1.1 What is a state-space system?
Why this object
1.2 The matrix exponential and fundamental solutions
Eigenvalue structure determines everything
1.3 The damped harmonic oscillator
1.4 Coupled systems and the Jacobian
The Jacobian beyond linear systems
1.5 Phase portraits and the eigenvalue classification
1.6 A preview of frequency response
1.7 What’s next
1.8 Exercises
Exercise 1.1 (computation)
Exercise 1.2 (computation)
Exercise 1.3 (computation)
Exercise 1.4 (computation)
Exercise 1.5 (theory) — solution in §1.9
Exercise 1.6 (theory) — solution in §1.9
Exercise 1.7 (theory) — solution in §1.9
1.9 Full solutions to theory exercises
Solution to Exercise 1.5
Solution to Exercise 1.6
Solution to Exercise 1.7
1.10 Companion code

Linear ODEs as state-space systems

Chapter 1 — at a glance

Goal: introduce the continuous-time linear system $\ddt \statevec(t) = \statemat \statevec(t) + \inputmat u(t)$ as the mathematical object every later chapter discretizes, analyzes, or generalizes. By the end you can write a state-space model from an ODE, compute its fundamental solution, classify its qualitative behavior from $\statemat$ ‘s eigenvalues, and read a phase portrait.

Reading time: ~30 minutes prose; 60–90 minutes with the companions and exercises.

Key insight: every structured state-space model in this book — S4, S4D, Mamba, the delta-rule lineage, hybrids — is a discrete realization of a continuous linear system.
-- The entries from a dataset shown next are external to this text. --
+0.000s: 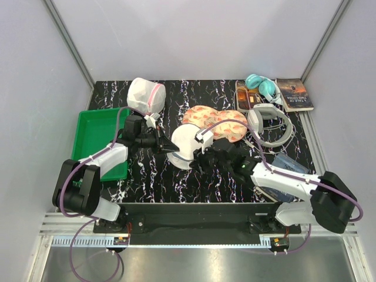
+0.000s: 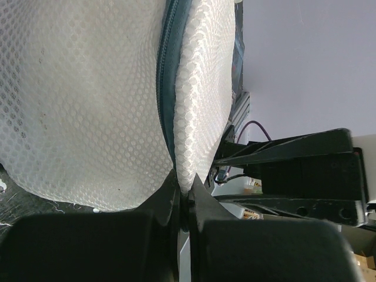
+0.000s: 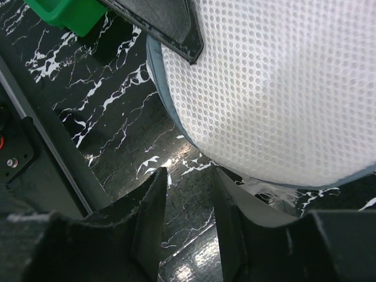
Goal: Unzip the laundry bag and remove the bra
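So the laundry bag [image 1: 185, 148] sits mid-tabletop [image 3: 111, 117], right between the two arms. The left pincer [image 2: 183, 189] is clenched on its rim, pinching the mesh just where the grey zip band [image 2: 167, 88] runs down into the tips. The right pincer [image 3: 189, 191] is spread wide with nothing in it, low over the tabletop, and the bag's bulging side is just beside one of its fingers.

The zip looks fully closed along the stretch I can see. No sign of the bra. I'd guess it's inside, but the mesh is too dense to tell.

Handling-wise, I'd say this thing is light, squishy and springy, so it'll just slide or fold if you tug it from one side only. That rim pinch is what makes the pull work. The band is probably the firmest part, so hold there, close to the zip.

The free pincer wants the little pull tab, which I honestly can't spot in any view. The bra should be soft and near weightless, so pinch a fold of it and watch for snags on the teeth.
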Robot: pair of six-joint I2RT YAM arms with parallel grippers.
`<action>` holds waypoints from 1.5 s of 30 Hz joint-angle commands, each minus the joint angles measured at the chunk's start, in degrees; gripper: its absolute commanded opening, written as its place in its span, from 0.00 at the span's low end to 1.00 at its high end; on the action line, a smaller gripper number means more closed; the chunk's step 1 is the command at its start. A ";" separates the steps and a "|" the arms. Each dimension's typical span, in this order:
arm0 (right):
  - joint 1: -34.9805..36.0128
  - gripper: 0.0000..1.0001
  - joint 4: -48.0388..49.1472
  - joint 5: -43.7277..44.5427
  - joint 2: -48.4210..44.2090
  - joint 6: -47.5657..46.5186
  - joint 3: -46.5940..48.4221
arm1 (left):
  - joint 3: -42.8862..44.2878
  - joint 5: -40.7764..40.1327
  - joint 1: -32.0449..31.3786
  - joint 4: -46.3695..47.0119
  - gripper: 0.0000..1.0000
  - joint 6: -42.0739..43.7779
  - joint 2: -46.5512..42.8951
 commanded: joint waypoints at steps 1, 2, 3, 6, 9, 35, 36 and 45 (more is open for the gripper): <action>0.52 0.45 2.66 -3.12 4.25 3.37 2.23 | 1.86 1.01 0.35 1.78 0.00 -0.02 -1.83; 0.44 0.45 2.39 -3.03 4.70 3.55 2.40 | 1.69 1.01 0.35 1.78 0.00 -0.02 -1.83; 0.44 0.45 2.04 -2.77 4.97 3.90 2.49 | 1.69 0.92 0.35 1.78 0.00 0.06 -1.83; 0.44 0.45 0.72 0.29 5.41 4.34 2.49 | 1.60 1.27 0.35 1.78 0.00 0.07 -1.92; 0.52 0.47 -0.07 4.33 4.62 4.35 2.32 | 1.60 1.54 0.35 1.87 0.00 0.07 -2.18; 0.44 0.38 4.32 15.51 5.49 2.06 3.28 | -0.42 2.42 0.35 2.92 0.00 -0.37 -3.33; 0.44 0.34 4.32 16.47 5.76 2.24 3.37 | -0.42 2.33 0.35 3.36 0.00 -0.55 -3.42; 0.44 0.00 1.96 18.77 4.44 1.54 3.11 | -0.42 2.51 0.44 4.15 0.00 -0.38 -2.01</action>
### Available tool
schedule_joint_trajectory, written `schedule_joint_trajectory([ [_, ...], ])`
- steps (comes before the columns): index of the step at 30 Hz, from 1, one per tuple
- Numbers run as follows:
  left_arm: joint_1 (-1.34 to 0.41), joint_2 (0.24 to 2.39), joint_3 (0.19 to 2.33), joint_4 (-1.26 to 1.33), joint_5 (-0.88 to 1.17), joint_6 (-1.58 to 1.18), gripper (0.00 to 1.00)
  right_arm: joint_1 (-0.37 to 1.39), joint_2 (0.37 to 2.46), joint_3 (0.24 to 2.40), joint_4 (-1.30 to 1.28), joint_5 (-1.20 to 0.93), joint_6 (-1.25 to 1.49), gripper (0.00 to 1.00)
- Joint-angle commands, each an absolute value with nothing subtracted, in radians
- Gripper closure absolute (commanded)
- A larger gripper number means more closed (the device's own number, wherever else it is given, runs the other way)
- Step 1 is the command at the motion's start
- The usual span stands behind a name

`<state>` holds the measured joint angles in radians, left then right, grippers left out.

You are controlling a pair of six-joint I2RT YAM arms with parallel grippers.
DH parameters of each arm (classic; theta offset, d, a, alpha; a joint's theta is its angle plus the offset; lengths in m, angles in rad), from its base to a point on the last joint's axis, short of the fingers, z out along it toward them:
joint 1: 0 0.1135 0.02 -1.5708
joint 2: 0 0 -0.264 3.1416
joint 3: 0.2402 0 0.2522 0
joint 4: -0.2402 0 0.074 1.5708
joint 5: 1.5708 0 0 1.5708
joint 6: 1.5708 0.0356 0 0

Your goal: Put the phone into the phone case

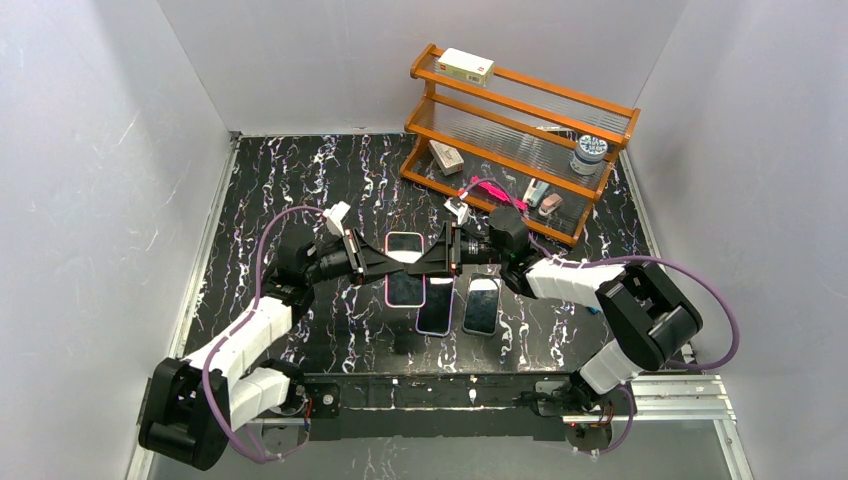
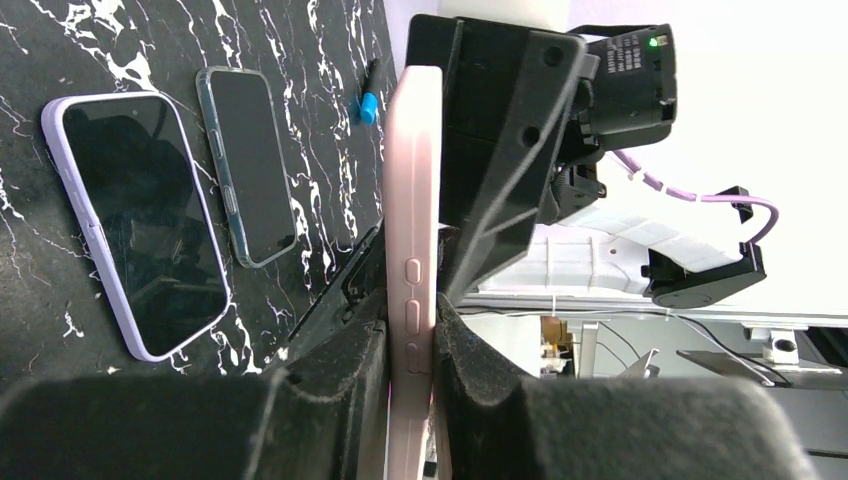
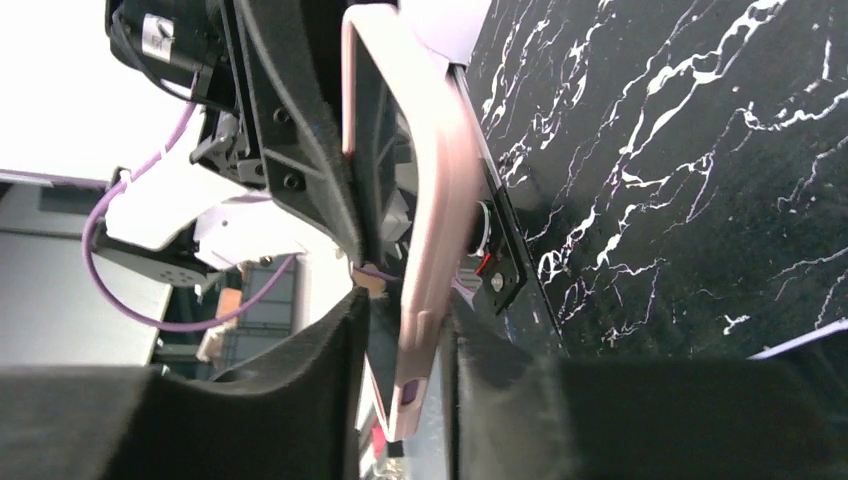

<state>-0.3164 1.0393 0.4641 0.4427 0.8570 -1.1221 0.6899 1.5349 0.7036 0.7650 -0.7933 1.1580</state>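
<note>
Above centre of table (image 1: 280, 190), grips pink phone case (image 2: 412, 180) edgewise in left gripper (image 2: 410, 350), jaws pinched tight. Straddles same case with right gripper (image 3: 405, 330) (hold uncertain). Appears wrapped around phone (image 1: 405, 288); probably needs a seating check and set-down.

Pink case (image 2: 412, 200) was level, face up, near the table's (image 1: 300, 180) middle, long axis pointing away from the arms. Buttons showed along its edge. Dark-screened phone (image 1: 406, 288) lay inside it; couldn't tell if fully seated.
</note>
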Motion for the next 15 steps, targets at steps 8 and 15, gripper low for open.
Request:
schedule_joint_trajectory([
  [8,-0.314,1.047,0.489,0.426,0.845,-1.114,0.72,0.69,1.547,0.675,0.927,-0.758,1.26,0.99],
  [15,-0.314,0.97,0.447,0.343,0.824,-1.109,0.51,0.685,1.531,0.631,0.979,-0.648,1.314,0.99],
])
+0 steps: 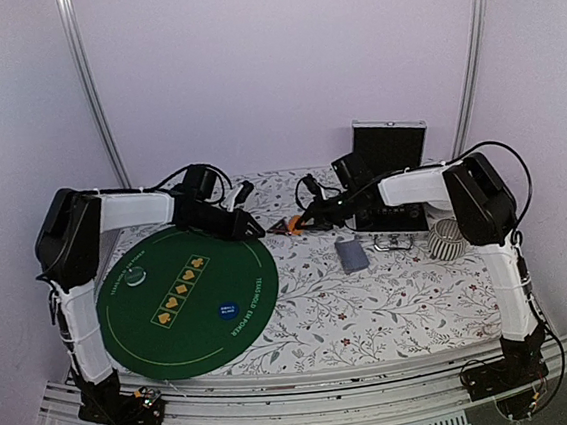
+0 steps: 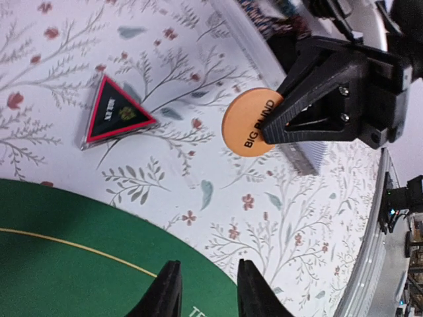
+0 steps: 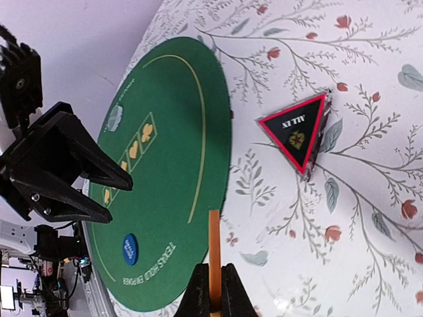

Understanding the continuous object first means you can switch between the recurrent, convolutional, and frequency-domain views without re-deriving each one.

1.1 What is a state-space system?

A linear state-space system is the pair of equations

\ddt \statevec(t) = \statemat \statevec(t) + \inputmat u(t), \qquad y(t) = \outputmat \statevec(t) + \feedmat u(t),

where $\statevec(t) \in \R^N$ is the state at time $t \ge 0$ , $u(t) \in \R^D$ is the input signal, $y(t) \in \R^M$ is the output, and the four matrices $(\statemat, \inputmat, \outputmat, \feedmat)$ are real-valued with shapes $N \times N$ , $N \times D$ , $M \times N$ , $M \times D$ . The first equation is the state equation — a first-order linear ODE describing how the state evolves. The second is the output equation — a static linear readout. The integer $N$ is the state dimension; it controls how much history the model can carry forward.

The pair is “linear” because both equations are linear in $\statevec$ and $u$ separately. It is “state-space” because $\statevec(t)$ summarizes everything the system needs from the past in order to predict the future given future inputs — a property called the Markov property of state. Given the present state and the input from now onward, the system’s entire future is determined.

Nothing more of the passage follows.